Prompt
Repeat the lines from the line with "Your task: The" to the line with "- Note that" in the listing below, keeping both end lines and adding nothing.

Material provided
= = = = = = =

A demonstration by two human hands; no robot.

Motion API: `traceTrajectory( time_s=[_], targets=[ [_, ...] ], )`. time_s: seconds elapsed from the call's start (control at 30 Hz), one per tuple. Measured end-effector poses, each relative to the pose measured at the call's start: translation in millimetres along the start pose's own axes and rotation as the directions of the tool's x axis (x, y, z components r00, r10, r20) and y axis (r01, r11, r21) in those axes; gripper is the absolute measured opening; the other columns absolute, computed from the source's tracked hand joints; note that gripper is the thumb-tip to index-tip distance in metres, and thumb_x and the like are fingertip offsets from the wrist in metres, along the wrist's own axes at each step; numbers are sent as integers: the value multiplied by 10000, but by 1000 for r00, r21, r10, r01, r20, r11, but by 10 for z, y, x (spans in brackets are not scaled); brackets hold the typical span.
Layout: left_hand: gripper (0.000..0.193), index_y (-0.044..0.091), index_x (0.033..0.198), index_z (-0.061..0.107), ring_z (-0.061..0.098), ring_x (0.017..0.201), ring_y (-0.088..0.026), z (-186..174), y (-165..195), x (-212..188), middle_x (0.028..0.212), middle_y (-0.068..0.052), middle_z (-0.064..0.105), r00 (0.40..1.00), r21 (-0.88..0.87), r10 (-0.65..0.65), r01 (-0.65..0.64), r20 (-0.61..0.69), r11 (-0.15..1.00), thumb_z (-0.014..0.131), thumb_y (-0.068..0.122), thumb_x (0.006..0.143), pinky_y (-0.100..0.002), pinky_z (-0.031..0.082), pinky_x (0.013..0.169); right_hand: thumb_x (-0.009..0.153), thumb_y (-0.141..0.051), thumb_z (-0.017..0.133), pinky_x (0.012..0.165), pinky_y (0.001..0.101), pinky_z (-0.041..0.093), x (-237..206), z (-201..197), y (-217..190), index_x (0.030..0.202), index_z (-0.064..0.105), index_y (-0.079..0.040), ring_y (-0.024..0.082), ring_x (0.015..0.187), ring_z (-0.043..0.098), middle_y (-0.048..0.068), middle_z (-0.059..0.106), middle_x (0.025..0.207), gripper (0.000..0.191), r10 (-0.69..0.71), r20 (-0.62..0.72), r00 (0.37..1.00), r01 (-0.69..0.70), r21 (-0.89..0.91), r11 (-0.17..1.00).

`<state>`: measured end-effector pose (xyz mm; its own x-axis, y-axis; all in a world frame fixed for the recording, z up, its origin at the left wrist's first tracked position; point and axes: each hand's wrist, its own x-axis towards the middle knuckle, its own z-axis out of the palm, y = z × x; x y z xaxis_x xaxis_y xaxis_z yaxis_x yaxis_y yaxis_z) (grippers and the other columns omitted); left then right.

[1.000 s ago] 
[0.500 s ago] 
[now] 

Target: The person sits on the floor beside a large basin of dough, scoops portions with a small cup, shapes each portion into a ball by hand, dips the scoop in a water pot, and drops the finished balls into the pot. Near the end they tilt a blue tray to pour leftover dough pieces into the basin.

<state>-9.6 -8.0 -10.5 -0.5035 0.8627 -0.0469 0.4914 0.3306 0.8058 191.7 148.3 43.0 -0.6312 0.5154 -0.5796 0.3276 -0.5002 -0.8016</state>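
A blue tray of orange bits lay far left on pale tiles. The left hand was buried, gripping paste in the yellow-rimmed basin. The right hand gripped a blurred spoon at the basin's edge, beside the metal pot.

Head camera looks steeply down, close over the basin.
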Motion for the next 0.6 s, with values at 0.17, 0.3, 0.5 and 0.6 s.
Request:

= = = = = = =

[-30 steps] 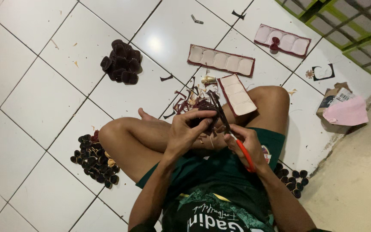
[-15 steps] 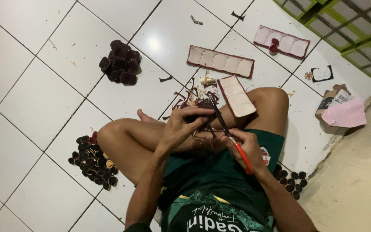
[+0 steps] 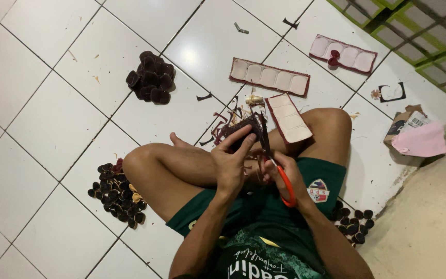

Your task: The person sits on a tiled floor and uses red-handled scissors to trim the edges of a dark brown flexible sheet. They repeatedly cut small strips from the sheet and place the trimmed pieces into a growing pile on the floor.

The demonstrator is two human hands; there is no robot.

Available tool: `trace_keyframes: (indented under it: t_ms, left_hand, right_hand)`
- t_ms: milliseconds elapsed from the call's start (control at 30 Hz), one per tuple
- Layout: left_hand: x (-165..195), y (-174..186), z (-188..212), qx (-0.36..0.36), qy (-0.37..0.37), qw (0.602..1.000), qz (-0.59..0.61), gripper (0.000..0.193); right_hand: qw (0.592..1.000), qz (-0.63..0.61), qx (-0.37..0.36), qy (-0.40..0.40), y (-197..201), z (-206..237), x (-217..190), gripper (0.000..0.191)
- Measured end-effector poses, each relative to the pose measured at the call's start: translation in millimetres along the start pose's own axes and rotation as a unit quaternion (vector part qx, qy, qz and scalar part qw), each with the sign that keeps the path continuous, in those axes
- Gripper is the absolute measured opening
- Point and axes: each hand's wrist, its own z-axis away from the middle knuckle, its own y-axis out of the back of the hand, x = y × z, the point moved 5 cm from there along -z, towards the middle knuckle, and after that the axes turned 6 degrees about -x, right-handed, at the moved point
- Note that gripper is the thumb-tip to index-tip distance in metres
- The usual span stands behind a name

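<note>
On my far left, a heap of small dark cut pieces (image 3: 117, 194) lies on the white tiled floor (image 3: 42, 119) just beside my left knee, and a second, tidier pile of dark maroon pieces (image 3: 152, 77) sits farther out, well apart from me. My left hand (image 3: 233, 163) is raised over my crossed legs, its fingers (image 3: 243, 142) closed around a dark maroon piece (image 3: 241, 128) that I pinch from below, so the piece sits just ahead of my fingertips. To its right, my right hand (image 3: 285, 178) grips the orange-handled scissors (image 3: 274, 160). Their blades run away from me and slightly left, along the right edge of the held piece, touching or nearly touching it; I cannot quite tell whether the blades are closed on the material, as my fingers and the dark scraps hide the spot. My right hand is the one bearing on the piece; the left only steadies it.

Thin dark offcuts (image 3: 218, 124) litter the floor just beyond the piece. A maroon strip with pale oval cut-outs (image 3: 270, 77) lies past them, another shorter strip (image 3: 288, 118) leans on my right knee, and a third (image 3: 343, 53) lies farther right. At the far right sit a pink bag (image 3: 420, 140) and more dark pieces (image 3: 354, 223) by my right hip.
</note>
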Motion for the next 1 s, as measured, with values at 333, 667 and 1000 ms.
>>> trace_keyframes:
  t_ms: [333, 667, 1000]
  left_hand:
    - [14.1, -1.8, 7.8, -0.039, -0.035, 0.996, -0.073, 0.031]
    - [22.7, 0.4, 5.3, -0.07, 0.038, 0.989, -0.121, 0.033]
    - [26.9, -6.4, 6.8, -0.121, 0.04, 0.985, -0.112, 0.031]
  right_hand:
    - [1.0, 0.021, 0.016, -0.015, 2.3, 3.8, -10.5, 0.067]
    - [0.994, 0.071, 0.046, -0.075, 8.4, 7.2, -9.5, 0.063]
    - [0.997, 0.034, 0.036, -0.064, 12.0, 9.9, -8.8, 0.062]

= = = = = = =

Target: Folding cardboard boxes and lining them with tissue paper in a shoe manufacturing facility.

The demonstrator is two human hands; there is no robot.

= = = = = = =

Completed exercise
Your task: The person sits on a tiled floor and uses red-handled scissors to trim the edges of a dark brown flexible sheet. They repeatedly cut small strips from the sheet and place the trimmed pieces into a growing pile on the floor.

The demonstrator is two human hands; there is no robot.

Available tool: `trace_keyframes: (indented under it: t_ms, left_hand, right_hand)`
- t_ms: milliseconds elapsed from the call's start (control at 30 Hz), one per tuple
- Layout: left_hand: x (-165..195), y (-174..186), z (-188..212), qx (-0.36..0.36), qy (-0.37..0.37), qw (0.602..1.000), qz (-0.59..0.61), gripper (0.000..0.193); right_hand: qw (0.592..1.000), qz (-0.63..0.61), qx (-0.37..0.36), qy (-0.40..0.40), y (-197..201), z (-206..237), x (-217..190), gripper (0.000..0.191)
- Measured end-effector poses, each relative to the pose measured at the call's start: translation in millimetres along the start pose's own axes and rotation as a unit quaternion (vector part qx, qy, qz and scalar part qw), each with the sign that keeps the path continuous, in those axes
- Gripper is the absolute measured opening
- Point and axes: each hand's wrist, its own z-axis away from the middle knuckle, its own y-axis out of the back of the hand, x = y × z, the point moved 5 cm from there along -z, towards the middle knuckle, and after that the axes turned 6 degrees about -x, right-handed, at the moved point
- Note that gripper is the thumb-tip to index-tip distance in metres

This completes the output.